17. Liability for Damages

17.1. Foreseeability. Neither party will be liable for breach-of-contract damages that the breaching party could not reasonably have foreseen on entering into this agreement.[ In no event will the [PARTY A] be liable to the [PARTY B] for any compensation arising from the expiration or termination of this agreement.]

17.2. Limitation of Liability. Other than as set forth in section 18 (Indemnification), neither party's liability in connection with any single incident arising out of or related to this agreement will exceed the amount that the [PARTY B] has paid in the [12] months preceding the incident, but in no event will either party's aggregate liability arising out of or related to this agreement exceed the total amount that the [PARTY B] has paid under this agreement. The terms of this section 17.2 (Limitation of Liability) will not limit any of the [PARTY B]'s payment obligations under section 3 (Payment Obligations).

18. Indemnification

18.1. Mutual Indemnity. Each party shall indemnify the other party[ and its Indemnitees,] against all claims, liability, and expenses (including legal fees) arising from any third party claim or proceeding brought against one party[ or any of its Indemnitees] that alleges any [grossly] negligent act or omission or willful conduct of the other party[ or its Indemnitees].

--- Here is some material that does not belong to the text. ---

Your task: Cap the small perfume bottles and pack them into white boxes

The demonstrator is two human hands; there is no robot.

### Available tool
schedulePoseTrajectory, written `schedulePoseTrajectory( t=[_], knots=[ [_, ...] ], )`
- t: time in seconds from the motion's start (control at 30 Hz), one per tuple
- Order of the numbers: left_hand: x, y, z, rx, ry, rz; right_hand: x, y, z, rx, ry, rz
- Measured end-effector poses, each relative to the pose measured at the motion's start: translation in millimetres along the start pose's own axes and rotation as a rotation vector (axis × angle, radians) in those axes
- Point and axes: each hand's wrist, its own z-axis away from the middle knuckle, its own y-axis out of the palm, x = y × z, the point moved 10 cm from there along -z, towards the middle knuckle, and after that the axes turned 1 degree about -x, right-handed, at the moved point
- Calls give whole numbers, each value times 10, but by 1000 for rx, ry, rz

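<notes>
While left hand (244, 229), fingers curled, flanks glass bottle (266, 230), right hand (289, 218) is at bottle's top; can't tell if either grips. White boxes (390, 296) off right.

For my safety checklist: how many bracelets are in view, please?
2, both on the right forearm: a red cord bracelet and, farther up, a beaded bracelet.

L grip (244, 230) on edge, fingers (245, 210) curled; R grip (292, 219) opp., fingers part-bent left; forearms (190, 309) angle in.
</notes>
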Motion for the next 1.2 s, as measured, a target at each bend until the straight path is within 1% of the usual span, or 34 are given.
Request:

18.2. [Notice of Claim. A party shall give prompt Notice to the other party of any claim or potential claim for indemnification under this section 18 (Indemnification).] OR [Conditions for Indemnification. A party's obligation to indemnify the other party under this section is conditional upon the indemnified party

(a) giving the indemnifying party prompt Notice of a claim or potential claim made against it[ or any of its Indemnitees],

(b) giving the indemnifying party sole control of the defense and settlement of the claim, except that the indemnifying party may not settle the claim unless the settlement unconditionally releases the indemnified party of all liability, and

(c) providing the indemnifying party with all reasonable assistance, at the indemnifying party's expense, in connection with the claim.]

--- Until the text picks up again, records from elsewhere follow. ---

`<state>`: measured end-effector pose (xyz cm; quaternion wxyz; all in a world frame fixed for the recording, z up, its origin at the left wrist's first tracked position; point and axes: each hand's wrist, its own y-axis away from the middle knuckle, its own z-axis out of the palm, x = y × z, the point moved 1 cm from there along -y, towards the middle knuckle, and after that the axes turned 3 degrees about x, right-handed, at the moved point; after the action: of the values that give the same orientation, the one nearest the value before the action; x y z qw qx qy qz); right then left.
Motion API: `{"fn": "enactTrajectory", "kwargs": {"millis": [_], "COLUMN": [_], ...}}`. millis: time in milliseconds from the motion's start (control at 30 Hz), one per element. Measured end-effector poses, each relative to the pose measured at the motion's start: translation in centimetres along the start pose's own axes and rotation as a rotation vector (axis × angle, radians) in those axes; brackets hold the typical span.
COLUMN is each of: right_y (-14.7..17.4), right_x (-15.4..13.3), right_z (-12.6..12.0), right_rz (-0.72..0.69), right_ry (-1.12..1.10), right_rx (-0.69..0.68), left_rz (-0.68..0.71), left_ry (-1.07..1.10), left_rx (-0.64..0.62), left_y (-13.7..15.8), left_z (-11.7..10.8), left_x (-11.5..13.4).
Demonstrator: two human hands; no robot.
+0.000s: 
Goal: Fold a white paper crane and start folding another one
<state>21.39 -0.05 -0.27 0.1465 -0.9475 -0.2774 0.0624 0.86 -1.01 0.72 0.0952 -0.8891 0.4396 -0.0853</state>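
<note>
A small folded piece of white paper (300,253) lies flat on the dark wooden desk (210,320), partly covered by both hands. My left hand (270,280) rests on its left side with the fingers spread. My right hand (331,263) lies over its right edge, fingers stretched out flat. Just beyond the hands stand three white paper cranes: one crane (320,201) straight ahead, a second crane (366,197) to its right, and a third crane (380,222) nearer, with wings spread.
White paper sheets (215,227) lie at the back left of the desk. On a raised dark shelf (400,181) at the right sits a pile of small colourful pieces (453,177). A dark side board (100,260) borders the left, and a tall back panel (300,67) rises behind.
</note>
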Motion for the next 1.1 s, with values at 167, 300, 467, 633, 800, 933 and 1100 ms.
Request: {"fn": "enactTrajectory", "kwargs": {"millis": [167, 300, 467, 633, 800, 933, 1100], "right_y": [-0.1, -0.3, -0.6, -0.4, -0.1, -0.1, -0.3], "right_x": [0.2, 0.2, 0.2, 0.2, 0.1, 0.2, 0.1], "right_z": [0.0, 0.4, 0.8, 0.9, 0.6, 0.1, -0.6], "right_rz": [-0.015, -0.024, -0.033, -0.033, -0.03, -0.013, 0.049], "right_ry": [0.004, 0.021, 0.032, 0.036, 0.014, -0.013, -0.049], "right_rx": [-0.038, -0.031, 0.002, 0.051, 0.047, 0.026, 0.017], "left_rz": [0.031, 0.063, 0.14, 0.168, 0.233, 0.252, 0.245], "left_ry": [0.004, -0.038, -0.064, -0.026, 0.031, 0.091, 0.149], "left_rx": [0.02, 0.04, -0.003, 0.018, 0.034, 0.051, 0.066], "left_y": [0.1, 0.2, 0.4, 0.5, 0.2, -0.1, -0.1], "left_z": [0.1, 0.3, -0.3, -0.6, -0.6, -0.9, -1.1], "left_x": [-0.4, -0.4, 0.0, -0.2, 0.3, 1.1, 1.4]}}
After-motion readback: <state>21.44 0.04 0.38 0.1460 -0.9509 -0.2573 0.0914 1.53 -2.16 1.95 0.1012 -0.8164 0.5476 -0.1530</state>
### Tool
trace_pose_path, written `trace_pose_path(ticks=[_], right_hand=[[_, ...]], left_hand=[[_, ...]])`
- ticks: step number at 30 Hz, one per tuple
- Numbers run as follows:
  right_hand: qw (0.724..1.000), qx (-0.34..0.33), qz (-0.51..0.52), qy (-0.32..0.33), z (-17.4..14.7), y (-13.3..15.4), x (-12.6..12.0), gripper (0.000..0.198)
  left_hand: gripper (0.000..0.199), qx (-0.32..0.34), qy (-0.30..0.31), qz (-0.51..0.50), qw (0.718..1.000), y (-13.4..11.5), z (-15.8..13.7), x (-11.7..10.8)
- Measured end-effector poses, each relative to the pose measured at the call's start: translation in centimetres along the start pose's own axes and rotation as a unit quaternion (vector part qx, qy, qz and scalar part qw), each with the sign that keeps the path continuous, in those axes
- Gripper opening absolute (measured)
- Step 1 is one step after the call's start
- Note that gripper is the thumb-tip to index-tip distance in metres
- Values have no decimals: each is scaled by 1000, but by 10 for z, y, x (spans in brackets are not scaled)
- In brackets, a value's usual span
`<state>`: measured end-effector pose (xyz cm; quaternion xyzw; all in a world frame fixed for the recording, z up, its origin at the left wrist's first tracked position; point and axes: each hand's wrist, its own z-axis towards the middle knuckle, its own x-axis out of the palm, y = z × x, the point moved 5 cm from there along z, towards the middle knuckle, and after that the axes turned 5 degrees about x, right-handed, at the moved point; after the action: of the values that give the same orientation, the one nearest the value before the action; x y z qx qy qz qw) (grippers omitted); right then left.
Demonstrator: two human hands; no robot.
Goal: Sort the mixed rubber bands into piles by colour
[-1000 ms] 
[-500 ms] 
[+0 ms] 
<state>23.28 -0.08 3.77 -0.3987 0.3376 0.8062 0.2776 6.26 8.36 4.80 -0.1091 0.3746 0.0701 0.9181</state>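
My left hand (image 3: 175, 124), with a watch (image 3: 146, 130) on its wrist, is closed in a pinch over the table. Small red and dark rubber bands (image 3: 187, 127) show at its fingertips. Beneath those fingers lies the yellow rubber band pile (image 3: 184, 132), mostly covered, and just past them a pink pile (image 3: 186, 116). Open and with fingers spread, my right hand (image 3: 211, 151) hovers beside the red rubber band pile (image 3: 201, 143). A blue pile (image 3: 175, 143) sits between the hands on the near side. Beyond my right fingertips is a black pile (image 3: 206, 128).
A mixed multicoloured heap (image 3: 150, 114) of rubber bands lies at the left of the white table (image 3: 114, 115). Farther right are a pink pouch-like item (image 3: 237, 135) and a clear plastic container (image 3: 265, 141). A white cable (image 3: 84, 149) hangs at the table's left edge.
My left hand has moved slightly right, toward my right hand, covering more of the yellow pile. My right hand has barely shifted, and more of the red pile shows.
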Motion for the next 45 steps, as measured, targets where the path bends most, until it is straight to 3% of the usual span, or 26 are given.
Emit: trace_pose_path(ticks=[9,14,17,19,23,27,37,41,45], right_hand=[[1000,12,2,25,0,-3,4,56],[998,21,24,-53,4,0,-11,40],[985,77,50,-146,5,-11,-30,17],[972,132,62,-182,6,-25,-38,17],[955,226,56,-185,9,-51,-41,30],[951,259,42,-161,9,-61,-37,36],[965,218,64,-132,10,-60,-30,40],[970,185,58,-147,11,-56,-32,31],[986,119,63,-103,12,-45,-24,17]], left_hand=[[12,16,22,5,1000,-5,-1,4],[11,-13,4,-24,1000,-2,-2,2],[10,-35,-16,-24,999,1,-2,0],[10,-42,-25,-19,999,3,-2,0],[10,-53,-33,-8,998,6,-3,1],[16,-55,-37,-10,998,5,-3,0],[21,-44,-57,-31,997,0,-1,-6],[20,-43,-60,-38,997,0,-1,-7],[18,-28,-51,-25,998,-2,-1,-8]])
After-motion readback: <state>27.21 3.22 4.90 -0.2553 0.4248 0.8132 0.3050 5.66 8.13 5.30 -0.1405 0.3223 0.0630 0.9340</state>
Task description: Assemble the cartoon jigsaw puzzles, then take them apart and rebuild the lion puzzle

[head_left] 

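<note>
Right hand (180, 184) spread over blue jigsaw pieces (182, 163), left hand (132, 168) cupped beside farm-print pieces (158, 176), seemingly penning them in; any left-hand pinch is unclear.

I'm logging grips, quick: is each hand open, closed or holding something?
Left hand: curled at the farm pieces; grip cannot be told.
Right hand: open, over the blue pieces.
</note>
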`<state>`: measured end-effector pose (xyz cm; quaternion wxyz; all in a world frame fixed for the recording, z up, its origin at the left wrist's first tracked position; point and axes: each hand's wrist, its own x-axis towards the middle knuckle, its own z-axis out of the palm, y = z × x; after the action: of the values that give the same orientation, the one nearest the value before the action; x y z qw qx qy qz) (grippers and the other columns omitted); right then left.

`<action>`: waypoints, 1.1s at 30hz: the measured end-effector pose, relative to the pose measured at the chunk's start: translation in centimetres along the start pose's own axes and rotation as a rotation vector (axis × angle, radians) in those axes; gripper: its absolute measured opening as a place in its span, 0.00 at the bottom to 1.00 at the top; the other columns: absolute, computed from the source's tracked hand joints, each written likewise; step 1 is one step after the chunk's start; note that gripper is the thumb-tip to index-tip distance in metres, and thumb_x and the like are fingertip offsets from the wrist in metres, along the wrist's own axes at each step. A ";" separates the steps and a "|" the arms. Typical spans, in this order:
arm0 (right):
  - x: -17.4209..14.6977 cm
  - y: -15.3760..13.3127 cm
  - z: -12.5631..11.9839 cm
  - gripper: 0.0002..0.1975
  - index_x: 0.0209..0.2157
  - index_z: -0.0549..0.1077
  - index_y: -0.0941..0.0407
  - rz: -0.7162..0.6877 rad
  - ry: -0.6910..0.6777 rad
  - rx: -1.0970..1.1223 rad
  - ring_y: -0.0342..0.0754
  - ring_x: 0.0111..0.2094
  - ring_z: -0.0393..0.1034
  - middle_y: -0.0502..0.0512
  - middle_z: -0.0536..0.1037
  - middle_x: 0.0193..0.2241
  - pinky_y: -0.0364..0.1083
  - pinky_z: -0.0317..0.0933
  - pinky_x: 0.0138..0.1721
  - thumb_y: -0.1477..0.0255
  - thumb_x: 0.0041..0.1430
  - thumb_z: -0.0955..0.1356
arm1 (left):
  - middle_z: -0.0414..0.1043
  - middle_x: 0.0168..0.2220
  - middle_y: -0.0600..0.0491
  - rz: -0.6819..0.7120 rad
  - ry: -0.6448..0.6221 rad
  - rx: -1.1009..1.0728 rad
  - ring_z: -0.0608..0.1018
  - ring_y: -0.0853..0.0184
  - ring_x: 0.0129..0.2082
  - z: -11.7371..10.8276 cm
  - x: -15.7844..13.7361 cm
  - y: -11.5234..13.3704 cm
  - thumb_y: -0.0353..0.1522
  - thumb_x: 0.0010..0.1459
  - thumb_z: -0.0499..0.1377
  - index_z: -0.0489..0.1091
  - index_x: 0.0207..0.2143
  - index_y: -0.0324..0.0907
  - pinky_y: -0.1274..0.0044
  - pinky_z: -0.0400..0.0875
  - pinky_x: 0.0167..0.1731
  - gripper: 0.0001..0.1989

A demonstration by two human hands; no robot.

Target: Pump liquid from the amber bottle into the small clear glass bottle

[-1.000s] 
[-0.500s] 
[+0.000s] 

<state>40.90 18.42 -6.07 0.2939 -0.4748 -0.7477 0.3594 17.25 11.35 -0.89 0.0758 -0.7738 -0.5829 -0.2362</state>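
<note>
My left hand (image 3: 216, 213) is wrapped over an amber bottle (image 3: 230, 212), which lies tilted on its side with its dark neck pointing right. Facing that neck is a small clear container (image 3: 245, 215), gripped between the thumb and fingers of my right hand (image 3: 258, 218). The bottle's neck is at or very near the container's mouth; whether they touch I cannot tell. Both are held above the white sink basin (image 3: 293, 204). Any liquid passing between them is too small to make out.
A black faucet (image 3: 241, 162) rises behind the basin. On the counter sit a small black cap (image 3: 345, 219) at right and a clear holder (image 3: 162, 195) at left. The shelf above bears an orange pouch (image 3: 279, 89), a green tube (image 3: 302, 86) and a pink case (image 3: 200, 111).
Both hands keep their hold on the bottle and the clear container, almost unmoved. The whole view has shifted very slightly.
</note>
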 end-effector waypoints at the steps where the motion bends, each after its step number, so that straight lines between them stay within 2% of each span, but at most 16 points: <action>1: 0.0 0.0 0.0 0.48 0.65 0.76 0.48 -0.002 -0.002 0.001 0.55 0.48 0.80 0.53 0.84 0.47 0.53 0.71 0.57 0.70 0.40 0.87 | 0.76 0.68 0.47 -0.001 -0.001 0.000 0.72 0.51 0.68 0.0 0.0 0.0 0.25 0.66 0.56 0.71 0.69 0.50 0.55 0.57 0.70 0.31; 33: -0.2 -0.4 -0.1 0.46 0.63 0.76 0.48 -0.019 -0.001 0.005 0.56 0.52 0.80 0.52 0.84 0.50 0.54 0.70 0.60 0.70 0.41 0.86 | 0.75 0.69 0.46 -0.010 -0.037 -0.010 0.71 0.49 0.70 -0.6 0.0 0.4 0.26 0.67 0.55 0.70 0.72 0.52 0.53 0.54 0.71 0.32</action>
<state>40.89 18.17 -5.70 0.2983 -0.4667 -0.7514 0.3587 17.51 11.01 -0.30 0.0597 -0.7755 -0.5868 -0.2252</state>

18.3. [Enforcement of Indemnities. Each party accepts

(a) the indemnity under this section 18 (Indemnification) in favor of, and as agent and trustee for, its Indemnitees, and

(b) acknowledges that the other party may enforce the indemnity in favour of, and on behalf of, any of that party's Indemnitees.]

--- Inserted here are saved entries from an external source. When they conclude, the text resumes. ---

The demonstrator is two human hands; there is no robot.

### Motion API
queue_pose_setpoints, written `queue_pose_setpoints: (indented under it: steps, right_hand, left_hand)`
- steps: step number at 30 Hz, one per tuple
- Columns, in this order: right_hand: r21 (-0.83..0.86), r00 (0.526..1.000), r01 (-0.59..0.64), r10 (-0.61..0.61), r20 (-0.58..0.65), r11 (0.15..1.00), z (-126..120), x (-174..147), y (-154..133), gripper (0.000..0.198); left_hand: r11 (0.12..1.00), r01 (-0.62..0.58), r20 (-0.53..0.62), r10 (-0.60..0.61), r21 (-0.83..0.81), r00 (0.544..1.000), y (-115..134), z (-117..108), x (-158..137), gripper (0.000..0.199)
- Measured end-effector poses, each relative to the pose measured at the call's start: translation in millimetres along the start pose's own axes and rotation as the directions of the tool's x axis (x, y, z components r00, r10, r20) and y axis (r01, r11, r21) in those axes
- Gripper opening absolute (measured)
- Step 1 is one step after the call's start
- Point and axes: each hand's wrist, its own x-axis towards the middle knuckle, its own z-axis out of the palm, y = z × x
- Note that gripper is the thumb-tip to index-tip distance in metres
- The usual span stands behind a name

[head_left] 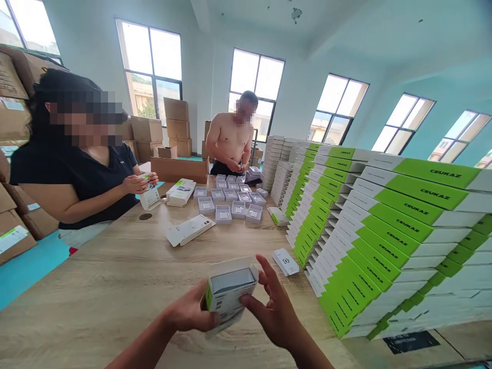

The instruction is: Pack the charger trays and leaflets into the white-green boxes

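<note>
The left hand (194,307) holds a small white and green box (230,303) low in the middle of the frame, above the table (115,292). The thumb is on the front. The top of the box is open, with a white flap (229,265) standing up at the back. Something grey (234,281) sits inside, near the top. The right hand (272,305) is spread loosely at the right side of the box. Its thumb touches the front, and its pointing finger sticks up by the flap.

A little pile of white cards (285,261) lies just right of the hands. Big, tall stacks of white and green boxes (392,225) fill the right side. A white carton (190,229) lies near the middle of the frame. Behind it are lots of pale little trays (223,214) and a pile of flat cartons (180,192).

On the left, a person in a dark top (92,179) holds another white box (149,197). One more person (232,138) stands behind the trays, looking down.
</note>
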Motion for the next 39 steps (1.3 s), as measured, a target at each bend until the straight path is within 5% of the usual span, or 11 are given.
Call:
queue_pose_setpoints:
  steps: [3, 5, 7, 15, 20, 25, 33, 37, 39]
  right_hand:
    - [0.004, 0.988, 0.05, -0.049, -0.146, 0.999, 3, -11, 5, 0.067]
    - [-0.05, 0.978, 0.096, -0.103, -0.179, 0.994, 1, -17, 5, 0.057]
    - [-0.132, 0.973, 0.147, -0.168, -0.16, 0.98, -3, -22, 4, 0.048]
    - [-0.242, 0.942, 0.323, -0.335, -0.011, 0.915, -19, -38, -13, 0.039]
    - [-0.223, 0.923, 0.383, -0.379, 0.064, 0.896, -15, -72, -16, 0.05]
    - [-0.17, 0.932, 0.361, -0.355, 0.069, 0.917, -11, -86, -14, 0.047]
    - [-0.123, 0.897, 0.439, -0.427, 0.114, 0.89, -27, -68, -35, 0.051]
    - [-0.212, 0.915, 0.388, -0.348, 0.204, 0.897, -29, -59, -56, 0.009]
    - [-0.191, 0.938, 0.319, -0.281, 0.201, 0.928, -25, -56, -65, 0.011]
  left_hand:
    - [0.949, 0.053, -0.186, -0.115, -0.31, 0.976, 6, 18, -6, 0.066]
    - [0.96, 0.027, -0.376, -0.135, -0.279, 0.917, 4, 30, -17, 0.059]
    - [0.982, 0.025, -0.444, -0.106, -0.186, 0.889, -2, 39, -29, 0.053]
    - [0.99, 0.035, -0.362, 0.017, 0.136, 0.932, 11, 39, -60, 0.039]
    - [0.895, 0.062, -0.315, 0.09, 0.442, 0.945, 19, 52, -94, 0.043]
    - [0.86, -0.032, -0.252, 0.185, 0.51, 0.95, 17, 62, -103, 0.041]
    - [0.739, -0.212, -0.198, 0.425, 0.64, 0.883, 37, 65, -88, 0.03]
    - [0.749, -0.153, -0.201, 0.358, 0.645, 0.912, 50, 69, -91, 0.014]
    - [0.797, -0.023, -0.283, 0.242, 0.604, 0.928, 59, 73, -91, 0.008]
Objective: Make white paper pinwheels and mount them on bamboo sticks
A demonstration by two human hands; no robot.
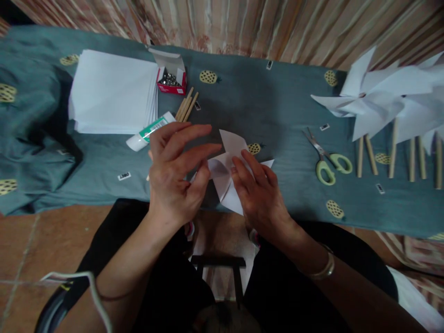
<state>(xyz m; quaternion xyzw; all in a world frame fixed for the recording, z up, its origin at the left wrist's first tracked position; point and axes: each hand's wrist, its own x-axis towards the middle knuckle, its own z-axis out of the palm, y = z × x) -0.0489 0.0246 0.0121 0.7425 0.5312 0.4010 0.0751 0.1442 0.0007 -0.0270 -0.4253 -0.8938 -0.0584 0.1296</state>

18.4. Exclusive Remedies. The rights granted under this section 18 (Indemnification) are the exclusive remedies available under this agreement in connection with the claims and losses that this section addresses.

18.5. [Definition of "Indemnitee." In this agreement, "Indemnitee" means, for either party, any of that party's directors, officers, employees, shareholders, partners, agents, or Affiliates.]

19. Definitions. In addition to the terms at the top of the first page of this agreement, the following definitions apply:

19.1. "Affiliate" of any Person means, at the time the determination is made, any other Person that, directly or indirectly, Controls, is Controlled by, or is under common Control with that Person.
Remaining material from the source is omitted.